__To do__
After locating the line that contains "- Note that" in the data below, set down exactly that line and each one after it through the line that contains "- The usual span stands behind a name", and nothing more.

__Entries taken from a collection__
- Opening Delimiter -
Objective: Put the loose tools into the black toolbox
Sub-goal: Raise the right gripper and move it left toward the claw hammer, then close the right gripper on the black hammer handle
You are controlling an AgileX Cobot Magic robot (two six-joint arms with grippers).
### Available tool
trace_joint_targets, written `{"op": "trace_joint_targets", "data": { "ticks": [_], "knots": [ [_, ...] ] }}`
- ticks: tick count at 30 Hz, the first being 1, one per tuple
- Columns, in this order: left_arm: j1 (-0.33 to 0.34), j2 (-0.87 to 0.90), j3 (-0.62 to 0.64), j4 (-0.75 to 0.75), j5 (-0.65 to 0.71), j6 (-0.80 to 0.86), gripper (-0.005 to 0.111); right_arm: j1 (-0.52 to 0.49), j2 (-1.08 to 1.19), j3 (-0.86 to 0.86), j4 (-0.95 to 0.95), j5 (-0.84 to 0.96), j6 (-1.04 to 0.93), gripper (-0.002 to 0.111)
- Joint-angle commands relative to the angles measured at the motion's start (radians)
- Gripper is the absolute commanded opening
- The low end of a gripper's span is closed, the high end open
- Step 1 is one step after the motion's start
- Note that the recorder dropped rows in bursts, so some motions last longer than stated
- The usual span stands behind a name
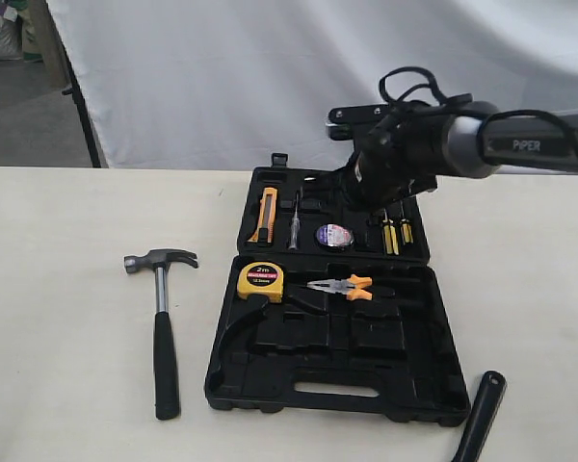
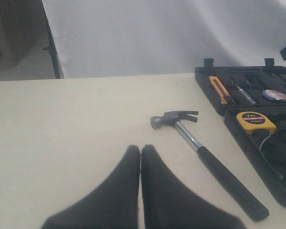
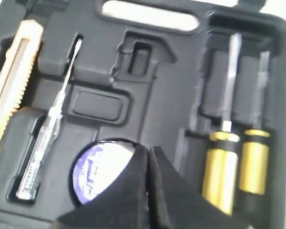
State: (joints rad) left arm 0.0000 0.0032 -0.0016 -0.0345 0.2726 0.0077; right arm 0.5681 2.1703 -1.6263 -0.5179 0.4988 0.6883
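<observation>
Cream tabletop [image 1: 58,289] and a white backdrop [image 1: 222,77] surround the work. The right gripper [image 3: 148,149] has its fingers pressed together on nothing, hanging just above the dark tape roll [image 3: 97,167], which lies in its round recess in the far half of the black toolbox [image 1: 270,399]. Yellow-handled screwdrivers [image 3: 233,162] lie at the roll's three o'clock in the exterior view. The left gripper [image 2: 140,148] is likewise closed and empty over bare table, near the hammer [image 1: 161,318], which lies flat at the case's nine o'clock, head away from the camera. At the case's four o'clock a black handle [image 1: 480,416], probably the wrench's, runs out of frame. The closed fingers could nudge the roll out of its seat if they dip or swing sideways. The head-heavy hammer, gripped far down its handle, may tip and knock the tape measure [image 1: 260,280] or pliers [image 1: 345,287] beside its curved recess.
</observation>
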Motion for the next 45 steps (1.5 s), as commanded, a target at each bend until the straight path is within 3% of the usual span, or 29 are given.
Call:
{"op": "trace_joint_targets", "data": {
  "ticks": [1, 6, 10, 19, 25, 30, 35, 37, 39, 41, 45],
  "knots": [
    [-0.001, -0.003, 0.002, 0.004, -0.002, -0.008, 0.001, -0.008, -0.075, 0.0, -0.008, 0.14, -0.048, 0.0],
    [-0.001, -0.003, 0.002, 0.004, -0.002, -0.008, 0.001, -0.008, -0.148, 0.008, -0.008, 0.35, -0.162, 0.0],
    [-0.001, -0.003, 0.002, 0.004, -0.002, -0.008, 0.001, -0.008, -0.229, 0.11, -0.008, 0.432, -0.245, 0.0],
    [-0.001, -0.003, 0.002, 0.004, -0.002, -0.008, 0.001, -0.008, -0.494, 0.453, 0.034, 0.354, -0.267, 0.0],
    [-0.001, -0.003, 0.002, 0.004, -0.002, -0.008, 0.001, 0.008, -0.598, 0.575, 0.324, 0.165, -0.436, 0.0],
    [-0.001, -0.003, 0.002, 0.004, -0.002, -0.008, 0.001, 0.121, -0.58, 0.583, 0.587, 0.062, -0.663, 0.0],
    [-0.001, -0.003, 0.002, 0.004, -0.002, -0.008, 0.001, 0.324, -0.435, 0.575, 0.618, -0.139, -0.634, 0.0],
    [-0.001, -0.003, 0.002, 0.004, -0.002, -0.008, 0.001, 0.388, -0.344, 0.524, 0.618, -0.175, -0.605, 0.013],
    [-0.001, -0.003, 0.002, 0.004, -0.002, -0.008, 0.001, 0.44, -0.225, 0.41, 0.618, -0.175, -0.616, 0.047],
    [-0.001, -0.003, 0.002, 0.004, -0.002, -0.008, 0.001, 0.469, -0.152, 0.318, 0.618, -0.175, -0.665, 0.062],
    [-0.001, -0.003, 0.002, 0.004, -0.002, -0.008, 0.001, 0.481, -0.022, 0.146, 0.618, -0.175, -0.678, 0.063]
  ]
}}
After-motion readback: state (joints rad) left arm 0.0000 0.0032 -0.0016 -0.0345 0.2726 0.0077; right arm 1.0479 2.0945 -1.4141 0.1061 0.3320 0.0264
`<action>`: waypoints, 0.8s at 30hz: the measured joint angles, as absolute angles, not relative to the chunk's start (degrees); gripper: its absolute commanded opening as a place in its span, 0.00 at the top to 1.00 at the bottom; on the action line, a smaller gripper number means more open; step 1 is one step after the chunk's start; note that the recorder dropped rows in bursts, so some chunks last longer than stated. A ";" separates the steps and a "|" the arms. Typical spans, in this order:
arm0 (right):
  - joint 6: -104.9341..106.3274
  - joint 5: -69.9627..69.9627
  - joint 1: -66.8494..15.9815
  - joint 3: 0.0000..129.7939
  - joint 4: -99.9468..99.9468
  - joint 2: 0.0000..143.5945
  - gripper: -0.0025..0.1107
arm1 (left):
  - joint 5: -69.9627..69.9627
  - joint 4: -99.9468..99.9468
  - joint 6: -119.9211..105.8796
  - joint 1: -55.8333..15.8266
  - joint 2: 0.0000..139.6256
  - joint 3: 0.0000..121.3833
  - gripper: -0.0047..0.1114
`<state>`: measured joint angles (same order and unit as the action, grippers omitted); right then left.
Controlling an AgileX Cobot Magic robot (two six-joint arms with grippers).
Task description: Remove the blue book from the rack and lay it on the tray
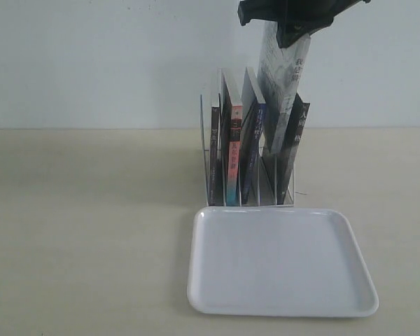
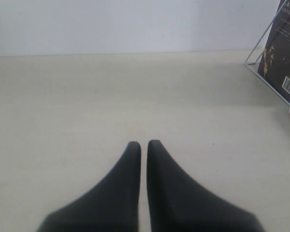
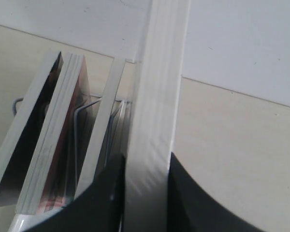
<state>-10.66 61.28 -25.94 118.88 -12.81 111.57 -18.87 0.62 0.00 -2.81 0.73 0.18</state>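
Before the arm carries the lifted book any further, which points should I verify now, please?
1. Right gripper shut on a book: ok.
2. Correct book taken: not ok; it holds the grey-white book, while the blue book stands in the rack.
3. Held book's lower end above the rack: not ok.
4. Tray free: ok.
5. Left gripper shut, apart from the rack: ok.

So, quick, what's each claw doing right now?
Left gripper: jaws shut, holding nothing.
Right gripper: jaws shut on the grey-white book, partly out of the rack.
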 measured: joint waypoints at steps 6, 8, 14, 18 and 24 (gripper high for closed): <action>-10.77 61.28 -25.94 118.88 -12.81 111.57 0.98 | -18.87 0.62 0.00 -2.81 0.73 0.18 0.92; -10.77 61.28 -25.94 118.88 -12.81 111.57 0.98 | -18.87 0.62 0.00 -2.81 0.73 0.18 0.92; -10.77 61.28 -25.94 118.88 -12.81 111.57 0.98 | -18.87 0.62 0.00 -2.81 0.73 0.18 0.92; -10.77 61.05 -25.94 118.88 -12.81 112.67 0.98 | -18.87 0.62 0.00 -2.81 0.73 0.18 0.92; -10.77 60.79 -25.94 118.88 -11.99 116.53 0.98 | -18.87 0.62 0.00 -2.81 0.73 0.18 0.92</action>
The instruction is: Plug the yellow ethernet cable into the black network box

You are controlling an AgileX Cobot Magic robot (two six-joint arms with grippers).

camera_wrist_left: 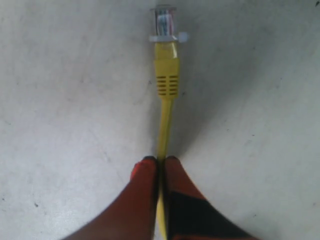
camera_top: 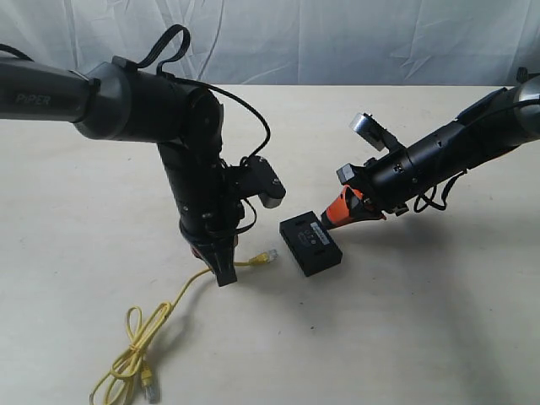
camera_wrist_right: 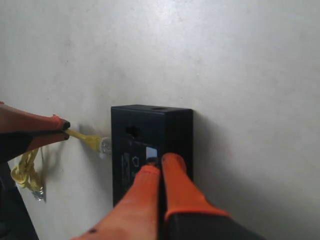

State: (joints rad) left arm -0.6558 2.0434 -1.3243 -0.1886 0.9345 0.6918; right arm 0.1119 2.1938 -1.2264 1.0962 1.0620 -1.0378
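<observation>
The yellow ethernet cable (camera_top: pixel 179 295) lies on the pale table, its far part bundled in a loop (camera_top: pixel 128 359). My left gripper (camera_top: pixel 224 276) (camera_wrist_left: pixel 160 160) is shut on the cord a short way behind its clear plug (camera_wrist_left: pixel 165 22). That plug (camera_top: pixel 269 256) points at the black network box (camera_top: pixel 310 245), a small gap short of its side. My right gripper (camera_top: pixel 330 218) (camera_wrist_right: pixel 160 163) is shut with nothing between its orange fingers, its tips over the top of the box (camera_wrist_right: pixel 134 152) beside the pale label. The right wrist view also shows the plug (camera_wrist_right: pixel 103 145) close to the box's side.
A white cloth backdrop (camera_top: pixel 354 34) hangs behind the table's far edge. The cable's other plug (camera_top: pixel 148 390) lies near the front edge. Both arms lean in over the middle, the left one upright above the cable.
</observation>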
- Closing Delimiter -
__Task output__
- Note that the recorder dropped rows in bursts, so some motions last longer than stated
- The usual span stands behind a name

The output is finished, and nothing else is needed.